TRIBUNPONTIANAK.CO.ID, SAMBAS - Apa hendak dikata, nasi telah menjadi bubur yang tadi hendaknya ingin mencari kerja berbuah menjadi sebuah petaka. Itulah gambaran kehidupan yang dirasakan AR (16), korban pemerkosaan yang dilakukan SD, bos sebuah kafe tempatnya bekerja di Desa Selobat, Selakau Timur sekitar pada Februari 2012 silam.

"Waktu itu saya masih bekerja di sebuah warung kopi di Tebas, lalu saya berkenalan dengan SD, dan dari itulah dia mengajak saya bekerja yang katanya warung es, tak tahunya pekerja kafe di daerah kawasan dompeng (PETI-red)," ujar AR, korban pemerkosaan kepada Tribunpontianak.co.id, Jumat (6/4/2012) di kediamannya di Dusun Asam Lakum, Tebas, Sambas.

Didampingi ayahnya, AR menceritakan ketika  dia bekerja di tempat sang majikan, tidak ada tanda-tanda atau gelagat akan menodai kesuciannya. "Saya bekerja ditempatnya sekitar Januari 2012, dan tanpa ada  pemberitahuan kepada ayah saya. Di sana tempatnya cukup jauh, dan sepi melewati perkampungan yang masih banyak hutannya," katanya.
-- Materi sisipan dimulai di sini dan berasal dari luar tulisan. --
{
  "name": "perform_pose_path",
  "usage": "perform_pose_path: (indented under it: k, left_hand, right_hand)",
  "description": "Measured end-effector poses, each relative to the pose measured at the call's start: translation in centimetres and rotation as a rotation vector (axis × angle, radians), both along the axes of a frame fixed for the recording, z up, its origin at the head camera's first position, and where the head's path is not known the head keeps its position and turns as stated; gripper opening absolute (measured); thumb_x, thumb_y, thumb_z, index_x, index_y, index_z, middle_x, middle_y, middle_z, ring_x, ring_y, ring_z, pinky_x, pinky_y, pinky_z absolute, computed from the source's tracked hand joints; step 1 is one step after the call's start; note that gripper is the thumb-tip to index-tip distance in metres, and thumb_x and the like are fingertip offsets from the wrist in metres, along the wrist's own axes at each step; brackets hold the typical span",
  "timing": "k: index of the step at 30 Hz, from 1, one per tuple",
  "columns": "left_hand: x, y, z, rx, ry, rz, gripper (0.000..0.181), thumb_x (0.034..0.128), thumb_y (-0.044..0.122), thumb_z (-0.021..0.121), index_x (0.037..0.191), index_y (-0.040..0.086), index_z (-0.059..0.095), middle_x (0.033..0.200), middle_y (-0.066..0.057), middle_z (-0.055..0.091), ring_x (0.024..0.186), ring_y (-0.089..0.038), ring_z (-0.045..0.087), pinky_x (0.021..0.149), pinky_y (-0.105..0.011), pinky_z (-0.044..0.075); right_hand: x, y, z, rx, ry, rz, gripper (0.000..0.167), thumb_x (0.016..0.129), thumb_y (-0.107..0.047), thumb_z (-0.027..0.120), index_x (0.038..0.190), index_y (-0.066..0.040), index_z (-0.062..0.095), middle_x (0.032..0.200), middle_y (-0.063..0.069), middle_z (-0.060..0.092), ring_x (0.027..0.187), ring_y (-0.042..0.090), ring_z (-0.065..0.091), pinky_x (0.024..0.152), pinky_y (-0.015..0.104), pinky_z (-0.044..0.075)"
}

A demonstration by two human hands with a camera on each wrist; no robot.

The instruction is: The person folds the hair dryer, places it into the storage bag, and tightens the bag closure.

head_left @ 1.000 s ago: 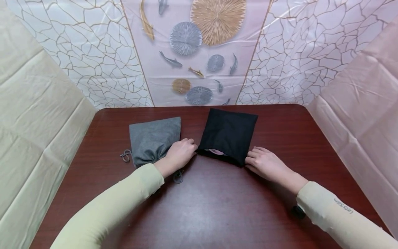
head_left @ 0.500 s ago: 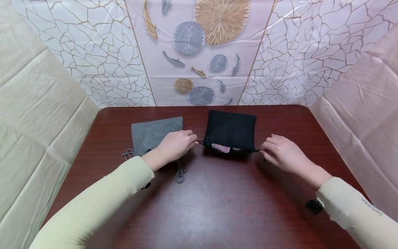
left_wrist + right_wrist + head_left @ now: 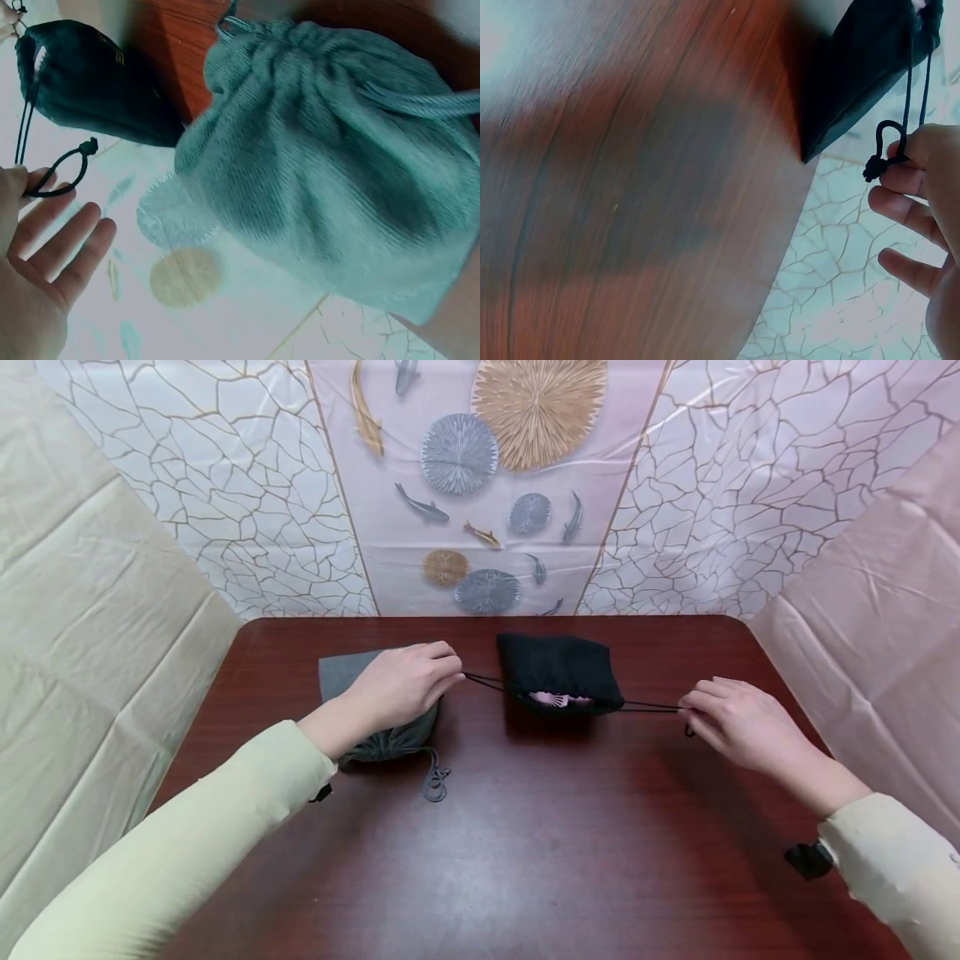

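Note:
A black drawstring bag (image 3: 558,664) hangs between my hands, its mouth partly gathered and facing me. Something pink and white (image 3: 551,699) shows inside the opening; its kind is hard to tell. My left hand (image 3: 408,685) pinches the knotted black cord (image 3: 73,176) on one side between thumb and index finger, the other fingers spread. On the opposite side my right hand (image 3: 742,722) pinches the other cord end (image 3: 889,142), whose knotted loop sticks out past the fingertips. Both cords run taut to the bag. Beneath my left hand lies a grey drawstring bag (image 3: 322,165), gathered at its neck.
The dark red-brown wooden table (image 3: 510,852) runs to a patterned backdrop (image 3: 480,485) behind it. Pale cloth walls stand at the left and right. A grey cord loop (image 3: 435,785) trails from the grey bag onto the table.
Both hands have moved apart and up from the black bag's mouth corners, drawing the cords out. The bag's mouth has narrowed and lifted, and the bag looks shorter.

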State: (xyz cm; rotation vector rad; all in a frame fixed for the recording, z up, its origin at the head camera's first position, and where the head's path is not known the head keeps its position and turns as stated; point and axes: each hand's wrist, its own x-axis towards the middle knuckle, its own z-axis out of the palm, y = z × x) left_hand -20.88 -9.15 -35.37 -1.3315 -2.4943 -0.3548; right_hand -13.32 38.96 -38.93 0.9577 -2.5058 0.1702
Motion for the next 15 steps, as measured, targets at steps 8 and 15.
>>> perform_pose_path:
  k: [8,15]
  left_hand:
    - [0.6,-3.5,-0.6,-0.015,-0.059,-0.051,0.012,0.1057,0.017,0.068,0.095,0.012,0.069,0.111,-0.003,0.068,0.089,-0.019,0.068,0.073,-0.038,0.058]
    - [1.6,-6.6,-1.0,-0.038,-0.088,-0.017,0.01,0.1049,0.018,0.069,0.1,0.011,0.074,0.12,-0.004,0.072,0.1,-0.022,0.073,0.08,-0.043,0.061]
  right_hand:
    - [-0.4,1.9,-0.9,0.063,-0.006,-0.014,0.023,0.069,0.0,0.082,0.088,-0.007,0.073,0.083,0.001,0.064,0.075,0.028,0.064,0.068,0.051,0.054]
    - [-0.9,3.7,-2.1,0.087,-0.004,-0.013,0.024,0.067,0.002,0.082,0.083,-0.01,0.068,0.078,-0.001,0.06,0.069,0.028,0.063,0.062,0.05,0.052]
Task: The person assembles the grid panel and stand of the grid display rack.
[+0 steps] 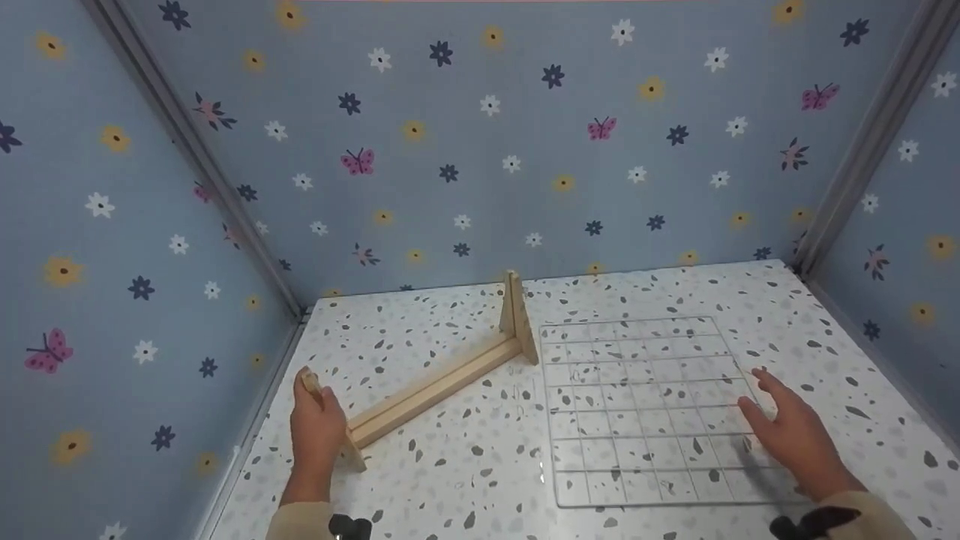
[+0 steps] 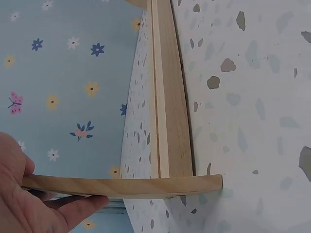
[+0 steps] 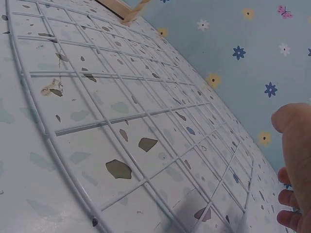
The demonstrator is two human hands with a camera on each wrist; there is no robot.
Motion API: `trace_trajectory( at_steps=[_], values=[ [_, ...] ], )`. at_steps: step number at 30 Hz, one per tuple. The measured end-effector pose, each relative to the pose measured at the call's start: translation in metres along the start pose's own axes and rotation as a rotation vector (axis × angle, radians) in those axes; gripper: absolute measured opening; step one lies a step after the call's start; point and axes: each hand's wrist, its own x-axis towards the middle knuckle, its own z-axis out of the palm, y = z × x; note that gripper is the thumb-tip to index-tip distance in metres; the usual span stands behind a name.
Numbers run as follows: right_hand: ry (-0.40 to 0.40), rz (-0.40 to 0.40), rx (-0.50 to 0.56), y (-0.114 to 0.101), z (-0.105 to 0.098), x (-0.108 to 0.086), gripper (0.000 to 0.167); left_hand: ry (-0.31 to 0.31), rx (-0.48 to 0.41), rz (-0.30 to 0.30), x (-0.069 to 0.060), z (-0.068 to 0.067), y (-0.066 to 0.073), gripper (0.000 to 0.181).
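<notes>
My left hand grips the upper part of a wooden end piece at the near left of a wooden stand. In the left wrist view, the thumb and fingers of the left hand pinch the curved end piece from both sides, with the long bar running away from it. A white wire grid lies flat to the right. Over the grid's right edge, my right hand hovers with relaxed fingers, holding nothing; in the right wrist view that hand is beside the grid, apart from it.
The speckled white table meets blue flowered panels at the back and both sides. Grey metal posts stand at the corners. The stand's far end piece rises near the back edge.
</notes>
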Motion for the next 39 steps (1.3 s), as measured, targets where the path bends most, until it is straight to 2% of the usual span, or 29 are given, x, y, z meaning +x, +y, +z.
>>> trace_trajectory(
  at_steps=[14, 19, 25, 30, 35, 37, 39],
  values=[
    [-0.059, 0.073, -0.002, 0.014, -0.008, -0.004, 0.09, -0.071, 0.025, 0.044, -0.002, -0.011, -0.004, 0.061],
    [-0.053, 0.069, 0.007, 0.017, -0.008, -0.006, 0.088, -0.092, 0.045, 0.022, -0.002, -0.016, -0.005, 0.062],
    [-0.076, 0.115, 0.008, 0.021, -0.009, -0.005, 0.087, -0.108, 0.043, -0.015, -0.004, -0.022, -0.009, 0.062],
    [-0.091, 0.133, 0.0, 0.025, -0.01, -0.006, 0.087, -0.112, 0.038, -0.009, -0.006, -0.024, -0.012, 0.061],
    [-0.101, 0.119, -0.002, 0.029, -0.012, -0.007, 0.086, -0.111, 0.057, -0.046, -0.008, -0.022, -0.013, 0.063],
    [-0.095, 0.108, -0.003, 0.029, -0.012, -0.007, 0.084, -0.095, 0.053, -0.057, -0.01, -0.021, -0.014, 0.068],
    [-0.086, 0.1, -0.008, 0.029, -0.013, -0.006, 0.083, -0.052, 0.018, -0.064, -0.014, -0.018, -0.013, 0.077]
  ],
)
"Sekitar Februari, tepatnya pada malam hari sekitar jam sembilan malam, SD masuk ke dalam kamar kami yang ditempati sebanyak dua orang yaitu saya dan teman saya, kondisi saat itu cukup gelap karena tanpa penerangan, tiba-tiba ada yang meregang tangan saya dan menimpa tubuh saya," ujarnya.